What the Great Recession, and the monetary policies that have followed, has created is not one economy but two. For the top one percent or less, the times are good and getting better, with the Fed showing no inclination to ease up on the money spigots any time soon. In mid-September, it was rumored that the Fed might actually raise interest rates (another mechanism for controlling — in this case, contracting — the money supply) for the first time in years, and the stock markets swooned. In the end, though, the money spigots remained wide open, and stocks responded with yet another exuberant uptick.

For the rest of us, times are tough and getting tougher. Besides watching our savings dwindle, our home equity collapse, and our salaries decline or disappear, we are now facing the consequences of massive hikes in healthcare and insurance costs, courtesy of ObamaCare.

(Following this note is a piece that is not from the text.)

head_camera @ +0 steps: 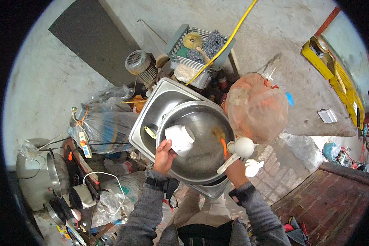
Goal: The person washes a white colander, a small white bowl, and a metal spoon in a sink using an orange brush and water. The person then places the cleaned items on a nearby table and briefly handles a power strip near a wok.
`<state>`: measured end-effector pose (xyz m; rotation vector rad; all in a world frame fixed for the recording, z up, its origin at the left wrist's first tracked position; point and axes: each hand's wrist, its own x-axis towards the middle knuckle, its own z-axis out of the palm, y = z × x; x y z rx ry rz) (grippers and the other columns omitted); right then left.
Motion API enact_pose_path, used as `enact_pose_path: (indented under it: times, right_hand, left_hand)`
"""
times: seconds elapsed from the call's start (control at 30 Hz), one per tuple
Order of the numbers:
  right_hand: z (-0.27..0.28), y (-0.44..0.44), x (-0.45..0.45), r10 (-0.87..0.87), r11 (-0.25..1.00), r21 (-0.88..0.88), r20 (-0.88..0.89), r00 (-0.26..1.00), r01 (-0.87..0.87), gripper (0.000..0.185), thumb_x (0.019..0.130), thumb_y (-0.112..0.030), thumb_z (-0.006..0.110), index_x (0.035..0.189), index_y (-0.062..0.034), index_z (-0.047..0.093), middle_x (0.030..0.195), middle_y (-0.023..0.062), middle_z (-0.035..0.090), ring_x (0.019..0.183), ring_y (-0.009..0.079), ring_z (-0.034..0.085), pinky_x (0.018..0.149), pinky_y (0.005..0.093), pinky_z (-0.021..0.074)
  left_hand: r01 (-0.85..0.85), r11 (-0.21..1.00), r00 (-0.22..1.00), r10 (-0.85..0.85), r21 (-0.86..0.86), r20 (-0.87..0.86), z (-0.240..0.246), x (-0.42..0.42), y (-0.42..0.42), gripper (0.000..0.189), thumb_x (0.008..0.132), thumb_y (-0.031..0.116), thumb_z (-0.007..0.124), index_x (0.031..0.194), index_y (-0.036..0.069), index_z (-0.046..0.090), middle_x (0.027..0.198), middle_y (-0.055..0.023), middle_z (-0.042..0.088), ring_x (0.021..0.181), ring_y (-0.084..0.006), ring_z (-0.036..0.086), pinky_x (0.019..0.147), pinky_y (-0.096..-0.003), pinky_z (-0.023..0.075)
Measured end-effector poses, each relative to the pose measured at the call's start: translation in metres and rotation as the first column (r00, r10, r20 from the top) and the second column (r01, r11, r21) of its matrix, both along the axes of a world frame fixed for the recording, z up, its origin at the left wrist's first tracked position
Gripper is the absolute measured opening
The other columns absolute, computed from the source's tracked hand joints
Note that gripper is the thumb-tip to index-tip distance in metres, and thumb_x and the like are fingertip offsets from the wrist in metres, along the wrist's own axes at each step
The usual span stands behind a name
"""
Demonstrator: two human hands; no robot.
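Observation:
A large metal basin (200, 172) with a little water in it rests on a stainless steel sink (147, 101). Over the basin's left side, my left hand (165, 156) grips a white ceramic bowl (176, 138), tilted with its foot showing. My right hand (236, 172), at the basin's right rim, holds several white utensils, among them a white spoon (229, 163) and a rounded ladle (244, 147). A bent orange thing (223, 146) hangs beside these in the basin. Inside the sink, left of the basin, lies a pale green handle (149, 132).
Behind the sink stand a drain basket (175, 43) with scourers and an electric motor (141, 66). An orange bag (255, 107) is at the right. Plastic-wrapped goods (110, 129), a power strip (85, 146) and pans (57, 175) crowd the left. A yellow hose (224, 46) crosses above.

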<state>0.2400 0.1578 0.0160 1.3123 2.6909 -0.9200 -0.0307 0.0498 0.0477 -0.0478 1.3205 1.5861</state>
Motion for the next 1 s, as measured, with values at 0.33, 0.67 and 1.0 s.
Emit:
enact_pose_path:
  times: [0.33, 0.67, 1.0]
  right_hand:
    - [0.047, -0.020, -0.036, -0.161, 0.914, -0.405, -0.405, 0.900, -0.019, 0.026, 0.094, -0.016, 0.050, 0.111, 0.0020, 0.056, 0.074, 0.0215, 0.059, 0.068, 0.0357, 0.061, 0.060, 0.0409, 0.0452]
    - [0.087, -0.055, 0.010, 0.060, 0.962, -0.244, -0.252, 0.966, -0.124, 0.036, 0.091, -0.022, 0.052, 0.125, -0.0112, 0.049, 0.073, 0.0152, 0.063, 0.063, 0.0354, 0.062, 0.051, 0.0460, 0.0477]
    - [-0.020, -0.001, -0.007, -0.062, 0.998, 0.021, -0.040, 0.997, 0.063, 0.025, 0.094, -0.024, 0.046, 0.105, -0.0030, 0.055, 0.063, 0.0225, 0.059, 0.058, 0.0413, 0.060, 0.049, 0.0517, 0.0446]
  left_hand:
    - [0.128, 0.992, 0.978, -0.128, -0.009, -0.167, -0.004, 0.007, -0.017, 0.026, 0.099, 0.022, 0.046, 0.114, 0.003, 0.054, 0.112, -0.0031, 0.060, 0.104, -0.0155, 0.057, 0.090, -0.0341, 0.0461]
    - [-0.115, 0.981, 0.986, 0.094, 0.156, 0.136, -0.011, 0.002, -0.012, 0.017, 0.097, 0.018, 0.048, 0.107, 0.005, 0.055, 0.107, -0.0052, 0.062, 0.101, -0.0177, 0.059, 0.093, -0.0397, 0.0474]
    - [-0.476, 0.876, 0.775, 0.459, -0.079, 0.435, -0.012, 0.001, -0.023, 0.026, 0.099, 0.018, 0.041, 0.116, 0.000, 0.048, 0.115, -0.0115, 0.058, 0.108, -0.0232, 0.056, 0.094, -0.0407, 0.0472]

What is happening is the extinction of the middle class and a return to the order that has characterized most of human history: a small governing elite band of wealthy, well-connected aristocrats and a vast populace of serfs, whose function it is to serve the elites. There is but one remedy: The power of the government over the economy must be rolled back to a level consistent with the free markets Americans once enjoyed. Many of us have been conditioned to distrust free markets, because the elites have been telling us that free markets cannot be trusted and are responsible for the mess we’re in. But in reality, the elites are more united against the common weal than ever before, fiercely protective of the political privileges that have multiplied their wealth and consolidated their influence. They are especially protective of the Federal Reserve System, because it is so beneficial to the Stanley Druckenmillers of the world.

The only safeguard against such abuses is greater market freedom, which would necessarily include the abolition of the Federal Reserve System as well as the dismantling of the oppressive regulatory regimes controlling most commercial activity. Until these things happen, do not expect America’s economy to reverse course on the newly accelerated road to serfdom.